Watching the World: Priming the pump for trouble

Oct. 9, 2000
The fuel price protests, when they began to bite across Britain in mid-September, caught everyone-not least the ruling New Labour government-on the back foot.

The fuel price protests, when they began to bite across Britain in mid-September, caught everyone-not least the ruling New Labour government-on the back foot. Images of service stations with queues stretching off into the distance, "go slow" demonstrations on the motorways, and blockaded refinery gates all crowded the front pages, and yet the first response by Prime Minister Tony Blair and his most senior cabinet members was incredulity.

With general industrial unrest and organized protest raising the specter of the notorious coal miners' strikes of the early 1980s, Blair tried first to pressure Big Oil, and then the police, to tear down the blockades. Neither would. Oil companies claimed concern for their tanker truck drivers' safety; police said public order was better served by a less iron-fisted approach.

His calls on the Organization of Petroleum Exporting Countries to lower crude prices by raising output fell on deaf ears. Soon, the nation was at a near-standstill.

Labour not listening

The real problem, of course, was that these protests were incongruous with the actions of the population that gave New Labour a landslide victory in 1997. Despite farmers, hauliers, and small business owners having long been vocal about their sense of disenfranchisement in Blair's New Britain, the PM appeared unwilling to acknowledge that his party's long-standing popularity was on shaky ground until the Conservatives edged ahead in the polls as the fuel crisis worsened.

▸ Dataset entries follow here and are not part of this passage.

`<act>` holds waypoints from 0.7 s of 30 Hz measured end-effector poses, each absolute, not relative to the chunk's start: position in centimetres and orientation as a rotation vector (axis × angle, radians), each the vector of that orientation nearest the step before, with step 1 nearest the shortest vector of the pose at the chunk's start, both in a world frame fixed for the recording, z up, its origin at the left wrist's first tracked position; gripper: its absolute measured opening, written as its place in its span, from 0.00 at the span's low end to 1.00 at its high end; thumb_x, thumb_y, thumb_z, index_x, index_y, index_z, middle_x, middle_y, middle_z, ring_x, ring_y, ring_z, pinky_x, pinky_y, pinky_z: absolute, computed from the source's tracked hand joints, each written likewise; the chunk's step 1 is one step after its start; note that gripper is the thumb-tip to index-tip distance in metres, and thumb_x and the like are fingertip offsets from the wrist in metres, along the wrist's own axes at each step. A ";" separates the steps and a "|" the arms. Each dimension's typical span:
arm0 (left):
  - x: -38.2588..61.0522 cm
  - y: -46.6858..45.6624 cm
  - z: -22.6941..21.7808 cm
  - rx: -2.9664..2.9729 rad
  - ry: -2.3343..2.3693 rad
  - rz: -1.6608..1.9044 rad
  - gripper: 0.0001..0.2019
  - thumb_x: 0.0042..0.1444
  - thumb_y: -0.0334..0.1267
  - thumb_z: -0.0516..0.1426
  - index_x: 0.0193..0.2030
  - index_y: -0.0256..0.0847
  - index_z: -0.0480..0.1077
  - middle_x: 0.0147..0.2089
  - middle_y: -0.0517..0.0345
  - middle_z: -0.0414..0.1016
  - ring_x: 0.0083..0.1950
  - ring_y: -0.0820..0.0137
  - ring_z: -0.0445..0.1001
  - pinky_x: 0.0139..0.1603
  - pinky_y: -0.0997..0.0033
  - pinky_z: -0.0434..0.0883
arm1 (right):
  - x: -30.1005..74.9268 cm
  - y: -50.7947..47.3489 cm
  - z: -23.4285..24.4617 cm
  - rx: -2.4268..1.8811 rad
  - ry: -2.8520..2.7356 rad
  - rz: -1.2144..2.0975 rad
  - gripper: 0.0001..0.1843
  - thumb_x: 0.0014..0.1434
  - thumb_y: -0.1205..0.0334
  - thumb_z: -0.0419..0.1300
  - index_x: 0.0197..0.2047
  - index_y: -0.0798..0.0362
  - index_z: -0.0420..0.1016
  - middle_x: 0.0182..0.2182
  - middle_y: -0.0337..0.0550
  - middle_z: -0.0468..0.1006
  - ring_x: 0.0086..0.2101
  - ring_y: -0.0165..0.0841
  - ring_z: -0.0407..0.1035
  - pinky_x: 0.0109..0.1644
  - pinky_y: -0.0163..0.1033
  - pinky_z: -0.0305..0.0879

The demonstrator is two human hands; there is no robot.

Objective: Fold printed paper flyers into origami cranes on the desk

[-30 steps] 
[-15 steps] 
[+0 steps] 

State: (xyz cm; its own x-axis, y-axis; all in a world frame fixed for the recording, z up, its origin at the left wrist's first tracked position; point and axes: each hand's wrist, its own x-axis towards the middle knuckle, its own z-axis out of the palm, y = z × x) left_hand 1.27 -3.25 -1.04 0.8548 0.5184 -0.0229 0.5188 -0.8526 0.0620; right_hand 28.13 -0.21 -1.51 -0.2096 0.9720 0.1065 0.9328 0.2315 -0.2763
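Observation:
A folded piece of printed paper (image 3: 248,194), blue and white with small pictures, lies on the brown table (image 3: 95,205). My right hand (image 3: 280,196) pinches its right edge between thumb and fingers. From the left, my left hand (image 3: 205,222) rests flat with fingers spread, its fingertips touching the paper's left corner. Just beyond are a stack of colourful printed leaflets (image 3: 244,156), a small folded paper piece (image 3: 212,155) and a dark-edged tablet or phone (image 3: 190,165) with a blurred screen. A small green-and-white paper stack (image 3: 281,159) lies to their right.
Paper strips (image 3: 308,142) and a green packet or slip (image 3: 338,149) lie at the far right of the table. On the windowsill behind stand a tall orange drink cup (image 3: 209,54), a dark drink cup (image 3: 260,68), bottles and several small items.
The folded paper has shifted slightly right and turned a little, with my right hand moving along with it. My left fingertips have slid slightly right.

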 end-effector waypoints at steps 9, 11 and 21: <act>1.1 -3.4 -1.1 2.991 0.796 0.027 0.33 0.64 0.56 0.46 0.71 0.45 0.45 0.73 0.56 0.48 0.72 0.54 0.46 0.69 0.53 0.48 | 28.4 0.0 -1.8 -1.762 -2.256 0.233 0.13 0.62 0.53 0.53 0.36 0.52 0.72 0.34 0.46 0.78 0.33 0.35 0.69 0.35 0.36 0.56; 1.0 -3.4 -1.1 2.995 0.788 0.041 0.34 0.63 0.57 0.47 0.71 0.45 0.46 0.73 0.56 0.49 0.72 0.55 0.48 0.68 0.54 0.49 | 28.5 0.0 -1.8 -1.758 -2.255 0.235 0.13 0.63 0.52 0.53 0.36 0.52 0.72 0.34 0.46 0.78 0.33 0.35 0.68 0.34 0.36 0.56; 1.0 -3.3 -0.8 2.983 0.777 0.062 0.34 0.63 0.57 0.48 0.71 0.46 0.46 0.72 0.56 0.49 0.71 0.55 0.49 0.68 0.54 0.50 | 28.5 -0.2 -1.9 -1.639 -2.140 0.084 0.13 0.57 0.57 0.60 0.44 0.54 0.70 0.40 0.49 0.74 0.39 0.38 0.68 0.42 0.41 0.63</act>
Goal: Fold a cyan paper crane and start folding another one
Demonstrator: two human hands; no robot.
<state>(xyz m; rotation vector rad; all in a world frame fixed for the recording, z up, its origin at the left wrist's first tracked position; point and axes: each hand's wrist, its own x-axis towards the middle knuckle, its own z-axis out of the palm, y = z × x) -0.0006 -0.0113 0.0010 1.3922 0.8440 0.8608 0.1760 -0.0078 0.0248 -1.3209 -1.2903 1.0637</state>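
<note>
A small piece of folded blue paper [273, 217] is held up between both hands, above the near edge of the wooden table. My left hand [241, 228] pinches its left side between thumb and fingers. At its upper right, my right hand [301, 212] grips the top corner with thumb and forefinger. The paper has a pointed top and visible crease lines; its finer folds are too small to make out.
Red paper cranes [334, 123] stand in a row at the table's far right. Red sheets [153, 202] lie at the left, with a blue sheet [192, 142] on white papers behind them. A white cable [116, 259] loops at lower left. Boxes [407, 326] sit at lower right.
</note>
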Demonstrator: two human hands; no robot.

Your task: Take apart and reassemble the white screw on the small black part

Rather than respect the limits of his political power, Blair, with the aid of Home Secretary Jack Straw, last week marshaled together the Fuel Supply Task Force-made up of various politicos, representatives from the five oil majors, the association of UK independent oil companies, the police, the Trades Union Congress, and "several major hauliers"-to sign up to a memorandum of understanding (MOU) that will instate "more-robust systems to avoid disruption of fuel supplies."

"The events of the past month have vividly demonstrated the importance of oil supplies to our society and economy," Straw spelled out.

Risk reduction

While Straw conceded it is "not possible to eliminate all risk to oil supplies," the MOU, he said, would "ensure that every signatory takes the necessary contingency action against possible future disruption." This would be done using "early warning systems," "crisis management systems," and "coordinated contingency plans," and by "tackl[ing] the potential for intimidations of tanker drivers."

The Conservatives, not surprisingly, swiftly jumped on the government for treating the fuel crisis as "a sort of tough law-and-order issue." Conservative transport spokesman Bernard Jenkin suggested New Labour would "cause more unrest by invoking special powers to force people to do things that they would not normally do." Point taken-although one that is a little rich coming from a party that has taken to the pre-election hustings in favor of hardline law-and-order legislation for the country.

The more apparent censure of Blair's behavior in the wake of the fuel blockades is that, in obliging oil companies-forcibly-to maintain supplies as the utilities do, he is guilty once again of a flaw that continues to eat away at his support from the nation's electorate-"control freakery"-and that might finally prove tragic for New Labour at the polls.